__Provided material__:
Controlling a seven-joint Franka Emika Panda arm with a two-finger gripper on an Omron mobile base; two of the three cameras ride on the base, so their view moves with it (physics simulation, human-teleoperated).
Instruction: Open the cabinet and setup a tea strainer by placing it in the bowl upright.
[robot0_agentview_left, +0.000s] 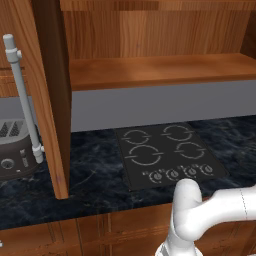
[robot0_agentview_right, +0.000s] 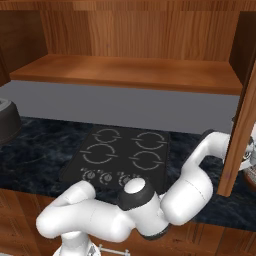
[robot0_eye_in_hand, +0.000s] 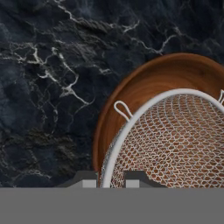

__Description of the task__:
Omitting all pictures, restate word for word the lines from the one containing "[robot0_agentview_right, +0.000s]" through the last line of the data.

__Response to the task__:
[robot0_agentview_right, +0.000s] 
[robot0_eye_in_hand, +0.000s] 

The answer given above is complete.